• TASK INSTRUCTIONS: Please repeat each line below exactly, with no images in the copy.

• INFORMATION PROVIDED:
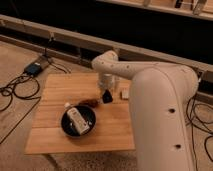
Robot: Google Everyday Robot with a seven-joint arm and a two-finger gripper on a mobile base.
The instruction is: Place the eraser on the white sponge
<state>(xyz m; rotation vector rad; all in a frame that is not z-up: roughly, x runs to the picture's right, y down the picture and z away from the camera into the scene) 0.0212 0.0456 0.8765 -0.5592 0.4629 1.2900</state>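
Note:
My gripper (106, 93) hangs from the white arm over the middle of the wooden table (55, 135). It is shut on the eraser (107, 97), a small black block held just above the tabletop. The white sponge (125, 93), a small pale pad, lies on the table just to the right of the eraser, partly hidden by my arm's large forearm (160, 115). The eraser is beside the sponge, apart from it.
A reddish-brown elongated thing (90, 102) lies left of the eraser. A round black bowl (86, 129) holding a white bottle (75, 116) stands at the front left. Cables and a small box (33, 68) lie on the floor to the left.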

• COMPLETED TASK:
Robot: Google Everyday Robot with a seven-joint arm and a two-finger gripper on a mobile base.
The instruction is: Place the eraser on the white sponge
<state>(xyz m; rotation vector rad; all in a frame that is not z-up: roughly, x runs to the picture's right, y down the picture and z away from the camera into the scene) 0.0212 0.0456 0.8765 -0.5592 0.4629 1.2900</state>
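Note:
My gripper (106, 93) hangs from the white arm over the middle of the wooden table (55, 135). It is shut on the eraser (107, 97), a small black block held just above the tabletop. The white sponge (125, 93), a small pale pad, lies on the table just to the right of the eraser, partly hidden by my arm's large forearm (160, 115). The eraser is beside the sponge, apart from it.
A reddish-brown elongated thing (90, 102) lies left of the eraser. A round black bowl (86, 129) holding a white bottle (75, 116) stands at the front left. Cables and a small box (33, 68) lie on the floor to the left.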

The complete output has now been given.